Resistance Band Side Plank Glute Raise exercise animation (Female)

Resistance Band Side Plank Glute Raise

Target muscle
Body part
Waist
Type
Strength

The resistance band side plank glute raise is a lateral core and hip exercise that works the gluteus medius and gluteus minimus through resisted hip abduction, while the obliques and lateral core stabilize your body in the side plank position. Adding a resistance band to the movement increases the load on the outer hip throughout the lift, making it an effective way to build glute strength and lateral stability at the same time.

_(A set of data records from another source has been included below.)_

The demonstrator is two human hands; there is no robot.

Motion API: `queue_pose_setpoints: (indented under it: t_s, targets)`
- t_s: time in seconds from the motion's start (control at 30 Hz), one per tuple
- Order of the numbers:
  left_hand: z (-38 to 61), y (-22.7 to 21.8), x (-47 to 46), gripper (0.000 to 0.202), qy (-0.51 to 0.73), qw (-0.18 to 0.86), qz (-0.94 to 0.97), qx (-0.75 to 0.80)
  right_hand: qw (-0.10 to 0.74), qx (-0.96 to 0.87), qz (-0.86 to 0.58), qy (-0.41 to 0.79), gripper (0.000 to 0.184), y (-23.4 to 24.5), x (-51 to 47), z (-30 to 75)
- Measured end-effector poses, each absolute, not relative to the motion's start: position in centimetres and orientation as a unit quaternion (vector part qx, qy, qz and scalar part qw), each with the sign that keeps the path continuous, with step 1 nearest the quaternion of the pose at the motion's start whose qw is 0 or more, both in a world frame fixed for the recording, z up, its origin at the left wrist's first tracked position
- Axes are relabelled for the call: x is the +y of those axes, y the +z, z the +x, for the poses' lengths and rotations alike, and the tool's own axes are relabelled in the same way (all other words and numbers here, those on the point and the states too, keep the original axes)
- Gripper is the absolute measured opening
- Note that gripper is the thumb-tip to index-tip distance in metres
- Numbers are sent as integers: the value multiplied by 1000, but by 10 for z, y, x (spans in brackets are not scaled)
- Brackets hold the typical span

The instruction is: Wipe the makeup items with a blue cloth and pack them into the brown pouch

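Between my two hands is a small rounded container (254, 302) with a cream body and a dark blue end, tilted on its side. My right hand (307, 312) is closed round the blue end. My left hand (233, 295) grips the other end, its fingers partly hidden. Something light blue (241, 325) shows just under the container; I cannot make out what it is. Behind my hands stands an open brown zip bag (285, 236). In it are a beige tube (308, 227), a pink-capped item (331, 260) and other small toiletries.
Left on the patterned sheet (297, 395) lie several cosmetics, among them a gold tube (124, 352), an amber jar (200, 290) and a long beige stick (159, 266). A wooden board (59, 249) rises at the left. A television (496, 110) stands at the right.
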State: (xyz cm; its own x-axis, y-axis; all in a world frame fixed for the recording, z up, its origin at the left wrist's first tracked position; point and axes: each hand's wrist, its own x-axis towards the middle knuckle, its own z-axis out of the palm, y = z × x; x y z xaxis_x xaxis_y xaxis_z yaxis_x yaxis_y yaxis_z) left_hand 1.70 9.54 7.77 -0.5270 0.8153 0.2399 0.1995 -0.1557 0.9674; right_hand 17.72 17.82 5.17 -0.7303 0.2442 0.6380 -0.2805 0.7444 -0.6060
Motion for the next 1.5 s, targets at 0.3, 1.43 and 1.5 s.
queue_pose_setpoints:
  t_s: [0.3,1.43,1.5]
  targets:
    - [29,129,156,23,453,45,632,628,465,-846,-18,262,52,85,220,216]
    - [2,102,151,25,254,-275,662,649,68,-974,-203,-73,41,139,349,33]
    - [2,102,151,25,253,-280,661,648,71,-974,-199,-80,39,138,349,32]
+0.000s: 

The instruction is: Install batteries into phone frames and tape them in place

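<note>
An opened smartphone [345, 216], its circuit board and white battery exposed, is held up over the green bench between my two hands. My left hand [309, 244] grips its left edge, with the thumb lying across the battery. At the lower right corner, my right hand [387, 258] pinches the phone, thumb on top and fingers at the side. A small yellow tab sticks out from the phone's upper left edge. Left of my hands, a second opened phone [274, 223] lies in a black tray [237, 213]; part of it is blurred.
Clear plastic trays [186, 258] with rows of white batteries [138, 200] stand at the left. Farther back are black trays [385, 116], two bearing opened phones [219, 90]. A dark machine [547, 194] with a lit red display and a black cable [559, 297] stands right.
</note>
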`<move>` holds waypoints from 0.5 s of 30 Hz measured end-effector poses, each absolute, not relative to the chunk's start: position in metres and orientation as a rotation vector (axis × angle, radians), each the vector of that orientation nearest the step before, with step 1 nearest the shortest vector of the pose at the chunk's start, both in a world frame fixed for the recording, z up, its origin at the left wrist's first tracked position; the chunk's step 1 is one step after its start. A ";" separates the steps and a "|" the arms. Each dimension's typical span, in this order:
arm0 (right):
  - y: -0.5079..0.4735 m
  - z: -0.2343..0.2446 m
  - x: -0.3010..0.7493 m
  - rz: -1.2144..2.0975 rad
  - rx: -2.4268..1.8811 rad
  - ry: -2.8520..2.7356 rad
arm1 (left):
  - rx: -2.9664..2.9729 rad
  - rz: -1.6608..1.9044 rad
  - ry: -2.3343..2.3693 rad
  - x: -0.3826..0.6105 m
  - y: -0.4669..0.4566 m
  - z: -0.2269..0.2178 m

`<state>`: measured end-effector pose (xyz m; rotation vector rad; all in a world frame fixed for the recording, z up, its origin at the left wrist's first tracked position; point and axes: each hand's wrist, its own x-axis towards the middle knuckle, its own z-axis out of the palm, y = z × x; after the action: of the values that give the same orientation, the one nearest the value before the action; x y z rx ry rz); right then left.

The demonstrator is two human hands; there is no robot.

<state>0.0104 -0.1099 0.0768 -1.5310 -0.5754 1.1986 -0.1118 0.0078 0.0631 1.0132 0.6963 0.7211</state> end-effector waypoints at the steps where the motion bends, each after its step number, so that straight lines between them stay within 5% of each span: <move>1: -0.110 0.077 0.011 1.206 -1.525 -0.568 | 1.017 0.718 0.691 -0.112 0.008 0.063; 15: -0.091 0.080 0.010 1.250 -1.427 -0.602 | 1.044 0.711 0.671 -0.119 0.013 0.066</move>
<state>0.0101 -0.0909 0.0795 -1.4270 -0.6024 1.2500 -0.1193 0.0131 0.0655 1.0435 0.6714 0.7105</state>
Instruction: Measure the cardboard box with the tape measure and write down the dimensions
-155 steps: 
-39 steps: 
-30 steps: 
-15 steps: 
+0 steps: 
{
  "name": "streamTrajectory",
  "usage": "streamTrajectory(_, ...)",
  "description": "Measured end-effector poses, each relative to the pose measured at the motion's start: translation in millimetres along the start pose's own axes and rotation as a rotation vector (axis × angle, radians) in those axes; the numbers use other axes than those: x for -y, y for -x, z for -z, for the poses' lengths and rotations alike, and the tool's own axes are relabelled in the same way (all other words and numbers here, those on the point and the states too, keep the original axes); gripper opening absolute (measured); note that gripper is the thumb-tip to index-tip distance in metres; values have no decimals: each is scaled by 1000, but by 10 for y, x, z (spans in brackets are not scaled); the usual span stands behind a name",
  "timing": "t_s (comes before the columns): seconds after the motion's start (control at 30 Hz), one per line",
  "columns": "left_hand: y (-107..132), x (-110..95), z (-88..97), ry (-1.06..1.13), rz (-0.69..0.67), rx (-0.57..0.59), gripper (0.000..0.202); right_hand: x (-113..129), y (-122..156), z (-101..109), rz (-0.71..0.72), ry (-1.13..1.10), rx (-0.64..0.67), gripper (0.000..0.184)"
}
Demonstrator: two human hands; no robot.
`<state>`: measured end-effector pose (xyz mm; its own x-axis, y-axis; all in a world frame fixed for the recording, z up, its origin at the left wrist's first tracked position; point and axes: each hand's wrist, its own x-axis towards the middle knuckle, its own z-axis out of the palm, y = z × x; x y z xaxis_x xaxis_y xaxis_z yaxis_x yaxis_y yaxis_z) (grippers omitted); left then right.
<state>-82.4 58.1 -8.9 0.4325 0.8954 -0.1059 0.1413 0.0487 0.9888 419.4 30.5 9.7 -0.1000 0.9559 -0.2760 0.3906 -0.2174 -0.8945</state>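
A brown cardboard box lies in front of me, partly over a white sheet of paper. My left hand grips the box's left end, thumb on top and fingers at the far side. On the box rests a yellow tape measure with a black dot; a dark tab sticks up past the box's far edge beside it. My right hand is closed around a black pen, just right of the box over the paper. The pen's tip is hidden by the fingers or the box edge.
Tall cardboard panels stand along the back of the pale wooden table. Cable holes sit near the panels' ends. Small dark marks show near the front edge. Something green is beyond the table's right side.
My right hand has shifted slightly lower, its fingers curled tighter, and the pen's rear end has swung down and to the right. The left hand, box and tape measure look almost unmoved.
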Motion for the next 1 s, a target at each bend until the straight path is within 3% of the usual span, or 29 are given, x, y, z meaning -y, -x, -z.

How to do the Resistance Band Side Plank Glute Raise

  1. 1Place a resistance band around both legs, just above the knees or around the ankles depending on the band length and desired difficulty.
  2. 2Lie on your side on the floor or a mat with your legs stacked, your bottom forearm on the ground, and your elbow directly under your shoulder.
  3. 3Press through your forearm and the side of your bottom foot to lift your hips off the floor, forming a straight line from your head to your feet.
  4. 4Brace your core and keep your hips stacked so neither hip sags forward or backward.
  5. 5While holding the side plank, slowly raise your top leg upward as high as you can while keeping it straight and your hips level.
  6. 6Pause at the top for a moment, feeling the contraction in your outer glute.
  7. 7Lower your top leg back down under control until it rests on the bottom leg, maintaining tension against the band throughout.
  8. 8Complete all reps on one side, then switch to the other side and repeat.

Form tips

  • Keep your hips stacked vertically throughout the movement — letting them rotate forward or backward turns the exercise into hip flexion rather than true abduction.
  • Drive through your bottom forearm and foot to keep your hips lifted; if your hips sag during the leg raise, reduce the band resistance or shorten the set.
  • Move the top leg slowly, especially on the way down, to keep the glute under load for longer and avoid snapping the band.
  • Keep your neck neutral by looking straight ahead rather than up at the ceiling or down at the floor.
  • Choose a band tension that lets you complete clean reps without losing your plank position — the band should add resistance, not pull you out of alignment.

Common mistakes

  • Letting the hips sag toward the floor during the leg raise, which shifts the work away from the glutes and stresses the lower back.
  • Rotating the top hip forward to lift the leg higher, which recruits the hip flexors instead of the glute medius and reduces the training effect.
  • Using a band that is too strong, forcing you to break your plank position or shorten your range of motion significantly.
  • Rushing the leg raise with momentum, which reduces time under tension and makes the exercise less effective for the outer glutes.
  • Letting the bottom shoulder collapse inward, which destabilizes the shoulder joint and pulls your trunk out of a straight line.

Frequently asked questions

What muscles does the resistance band side plank glute raise work?

The primary movers are the gluteus medius and gluteus minimus, which perform hip abduction as you lift the top leg. The obliques and lateral core work continuously to hold you in the side plank position.

Where should I place the resistance band — above the knees or at the ankles?

Placing the band above the knees creates moderate resistance and is easier to maintain proper hip position. Moving it to the ankles increases the moment arm, making the exercise harder.

Can I do this exercise if I cannot yet hold a full side plank?

Yes — modify it by keeping your bottom knee on the floor, which reduces the stability demand. Raise your top leg from that position and build up to the full side plank as your core gets stronger.

How many reps should I do per side?

For most people, 10–15 controlled reps per side for 2–3 sets works well. Prioritize a steady tempo and clean hip position over reaching a specific rep count.

How is this different from a regular side plank hip raise?

A regular side plank hip raise moves the hips up and down off the floor to train the obliques. This exercise keeps the hips lifted and instead raises the top leg outward, shifting the focus to the glutes and hip abductors.